Eso es lo que se hizo, por ejemplo, con Jean-Bertrand Aristide en Haití,
secuestrado y llevado al África, con Manuel Zelaya en Honduras, o con Hugo
Chávez en Venezuela (jugada, esta última, que no les resultó por la activa
participación popular en defensa de su líder, lo que hizo abortar el golpe).

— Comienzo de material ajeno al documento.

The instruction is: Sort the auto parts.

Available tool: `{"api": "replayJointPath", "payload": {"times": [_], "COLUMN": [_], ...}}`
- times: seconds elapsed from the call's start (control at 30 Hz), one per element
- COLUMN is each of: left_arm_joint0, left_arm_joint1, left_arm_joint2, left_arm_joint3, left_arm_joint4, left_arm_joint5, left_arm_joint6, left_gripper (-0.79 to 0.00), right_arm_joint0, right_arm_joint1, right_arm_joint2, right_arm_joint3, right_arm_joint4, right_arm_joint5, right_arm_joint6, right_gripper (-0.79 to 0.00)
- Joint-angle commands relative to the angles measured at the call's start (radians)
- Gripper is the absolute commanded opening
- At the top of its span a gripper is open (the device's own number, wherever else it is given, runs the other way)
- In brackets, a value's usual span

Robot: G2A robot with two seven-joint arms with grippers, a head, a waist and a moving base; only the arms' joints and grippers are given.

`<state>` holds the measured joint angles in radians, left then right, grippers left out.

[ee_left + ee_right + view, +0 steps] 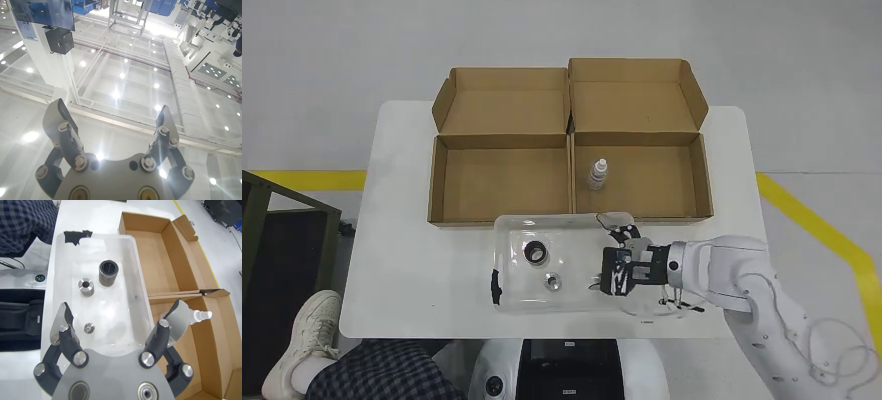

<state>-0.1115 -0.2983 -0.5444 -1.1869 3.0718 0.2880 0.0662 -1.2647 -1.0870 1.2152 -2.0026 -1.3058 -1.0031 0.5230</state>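
A clear plastic bin [504, 226] stands at the table's front; in it are a large dark cylinder [535, 252] and a smaller metal cylinder [554, 282]. In the right wrist view the bin [140, 279] holds the large cylinder [108, 273], the holed metal cylinder [86, 287] and a small metal disc [89, 328]. My right gripper [121, 311] hangs open above the bin's right end [607, 262], nothing between its fingers; one finger is over the bin's back rim. My left gripper [112, 106] is open, pointing up at the ceiling, holding nothing.
Two open cardboard boxes stand side by side behind the bin: the left box [500, 185] is bare, the right box [652, 185] holds an upright white spray bottle [597, 175] [198, 315]. Black tape [77, 237] marks the bin's left end.
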Motion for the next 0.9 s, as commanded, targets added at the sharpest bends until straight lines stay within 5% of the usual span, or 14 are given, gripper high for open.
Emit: {"api": "replayJointPath", "payload": {"times": [0.0,0.87], "left_arm_joint0": [0.000,0.000], "left_arm_joint1": [0.000,0.000], "left_arm_joint2": [0.000,0.000], "left_arm_joint3": [0.000,0.000], "left_arm_joint4": [0.000,0.000], "left_arm_joint5": [0.000,0.000], "left_arm_joint6": [0.000,0.000], "left_gripper": [0.000,0.000], "right_arm_joint0": [0.006,0.126], "right_arm_joint1": [0.002,0.013], "right_arm_joint2": [-0.011,-0.161], "right_arm_joint3": [0.006,0.108], "right_arm_joint4": [-0.009,0.034], "right_arm_joint5": [-0.001,-0.009], "right_arm_joint6": [0.029,0.265], "right_gripper": [0.000,-0.077]}}
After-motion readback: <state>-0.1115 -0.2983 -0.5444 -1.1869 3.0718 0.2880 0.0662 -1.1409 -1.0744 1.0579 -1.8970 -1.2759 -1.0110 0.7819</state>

4) Complementando lo anterior, también como parte de esta nueva
modalidad de golpes no cruentos, una nueva técnica que impulsa el gobierno de
Estados Unidos es la “autoproclamación” como mandatario. Es una jugada casi
absurda, pero que puede resultar efectiva. Crea una situación de hecho,
presentando a un determinado personaje como el “nuevo” presidente, con lo que
se fuerza un escenario novedoso que puede servir para desplazar al anterior
mandatario. Esto se ensayó primeramente en la República Bolivariana de
Venezuela, donde el diputado Juan Guaidó se autoproclamó presidente, sin que
ello tuviera efecto real en la dinámica política del país. Pero sí resultó en
la República Plurinacional de Bolivia, donde ilegalmente la vicepresidenta del
Senado, Jeanine Áñez, autonombrándose, ocupó el espacio dejado por la renuncia
forzada del legítimo mandatario Evo Morales, completando así el golpe de Estado
pergeñado por la derecha.
Esta nueva modalidad de “golpes soft”
evita el desgaste político, sin tensar al rojo vivo la situación político-social.

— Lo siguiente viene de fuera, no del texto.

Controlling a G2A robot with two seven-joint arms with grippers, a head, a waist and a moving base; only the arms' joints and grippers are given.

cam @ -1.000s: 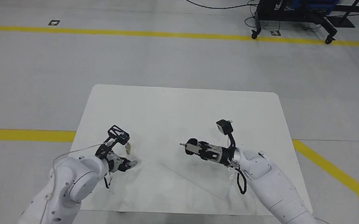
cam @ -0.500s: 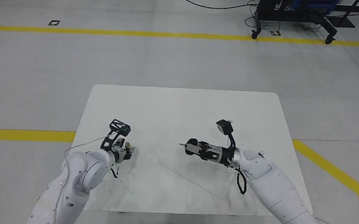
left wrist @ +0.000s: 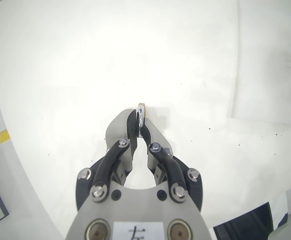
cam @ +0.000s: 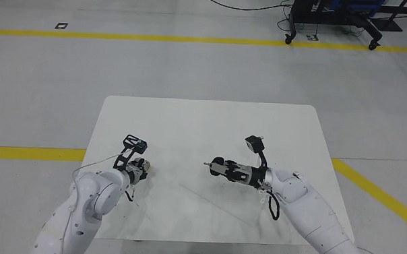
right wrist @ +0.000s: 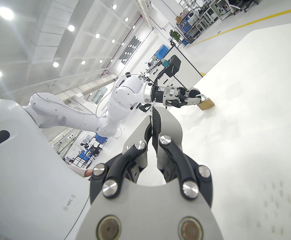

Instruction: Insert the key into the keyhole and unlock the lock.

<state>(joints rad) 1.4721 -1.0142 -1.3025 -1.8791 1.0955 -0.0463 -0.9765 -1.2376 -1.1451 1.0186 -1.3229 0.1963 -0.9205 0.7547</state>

Se pueden combinar varios elementos: movilización popular manipulada, prédica
antigubernamental por los medios de comunicación, operaciones quirúrgicas,
mecanismos de sabotaje, etc. De todos modos, la posibilidad de la “mano dura”

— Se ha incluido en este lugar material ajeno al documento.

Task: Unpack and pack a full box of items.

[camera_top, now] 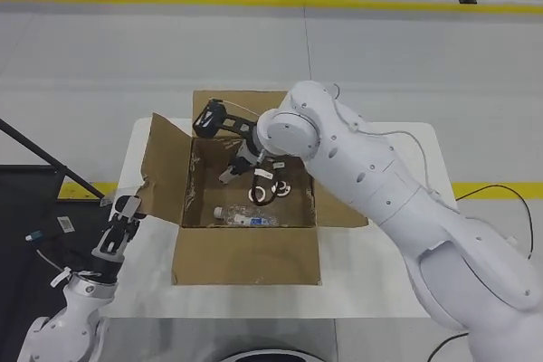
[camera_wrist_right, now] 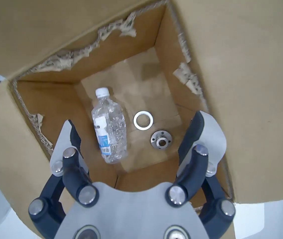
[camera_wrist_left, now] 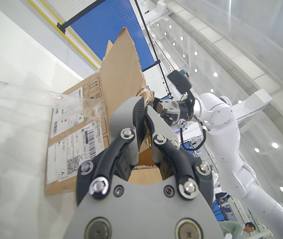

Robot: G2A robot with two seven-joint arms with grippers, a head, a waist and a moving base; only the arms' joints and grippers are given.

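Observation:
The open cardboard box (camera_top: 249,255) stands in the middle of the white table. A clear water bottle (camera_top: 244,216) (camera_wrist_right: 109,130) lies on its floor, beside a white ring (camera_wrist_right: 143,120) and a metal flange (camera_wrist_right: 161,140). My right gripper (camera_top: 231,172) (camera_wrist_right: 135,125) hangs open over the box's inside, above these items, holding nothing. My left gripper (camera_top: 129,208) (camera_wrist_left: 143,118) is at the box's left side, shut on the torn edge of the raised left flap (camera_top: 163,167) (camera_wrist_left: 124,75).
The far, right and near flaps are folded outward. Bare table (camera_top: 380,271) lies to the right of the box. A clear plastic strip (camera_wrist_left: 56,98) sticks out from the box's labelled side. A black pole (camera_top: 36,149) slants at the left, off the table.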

no se descarta. La clase dominante siempre se guarda esa carta. La Escuela de
las Américas, luego rebautizada pero en esencia siempre la misma cosa, sigue
preparando militares latinoamericanos golpistas y torturadores como reaseguro
de las clases dominantes para todo el sub-continente. “América del Sur se nos puede embrollar de modo incontrolable si no
tenemos siempre a la mano un líder militar (…) Esto reclama un jefe
de la calidad solidaria del general Augusto Pinochet”, manifestó el
secretario de Estado estadounidense, Mike Pompeo, ante “la preocupante situación de Chile”. De hecho, en procesos llamados
democráticos (que lo son solo formalmente), cuando las cosas se “complican”,
aparece la bota militar. Eso ocurrió en el virtual golpe de Estado en Honduras
en 2009, cuando se desplazó al entonces presidente legítimo Manuel Zelaya (un
muy tibio socialdemócrata que había osado negociar el petróleo con la Venezuela
chavista a través de Petrocaribe), apareciendo como antaño los tanques de
guerra en las calles de Tegucigalpa.
En Bolivia acaba de consumarse un golpe que nuclea varias de estas
modalidades. Las cuantiosas reservas de litio (75% de las reservas mundiales,
elemento fundamental para las baterías de aparatos electrónicos y futuro
posible reemplazo del petróleo) y otros recursos naturales (gran reserva de
gas, de minerales estratégicos, de tierras raras) esperan por las ávidas
corporaciones multinacionales, que de momento no podían entrar, dado el
gobierno socialista de Evo Morales y el MAS.
La institucionalidad de las democracias formales se demuestra un
absurdo. Se hace creer a la población que decide algo a través de su voto,
cuando en realidad todas las decisiones importantes se toman a sus espaldas. Y
si los pueblos alzan la voz, se les reprime (todas las actuales protestas, en
todas partes del mundo, fueron sangrientamente reprimidas con fuerza bruta, en
Francia y en Haití, en Egipto y en Honduras, en Chile y en Irak, en Ecuador y
en Colombia). La actual nueva modalidad de golpes suaves no debe hacernos creer
que los golpes duros desaparecieron. Las palabras de Mike Pompeo nos lo
recuerdan. La petición de las Comisiones de la Verdad que investigaron los
graves delitos de lesa humanidad de gobiernos dictatoriales en Argentina y
Guatemala y titularon sus documentos como “Nunca más”, no pasan de un buen
deseo. Nada asegura que los golpes cruentos y sangrientos no puedan volver. Las
armas no están en manos de los pueblos, sino de los militares preparados para
defender “el modo de vida occidental y cristiano”. Solo Cuba y Venezuela tiene
fuerzas armadas no golpistas. El capital se sigue protegiendo y protege sus
privilegios a toda costa, sin cuartel, sin piedad, y si necesita nuevos “hijos
de puta”, como reza el epígrafe, los seguirá usando.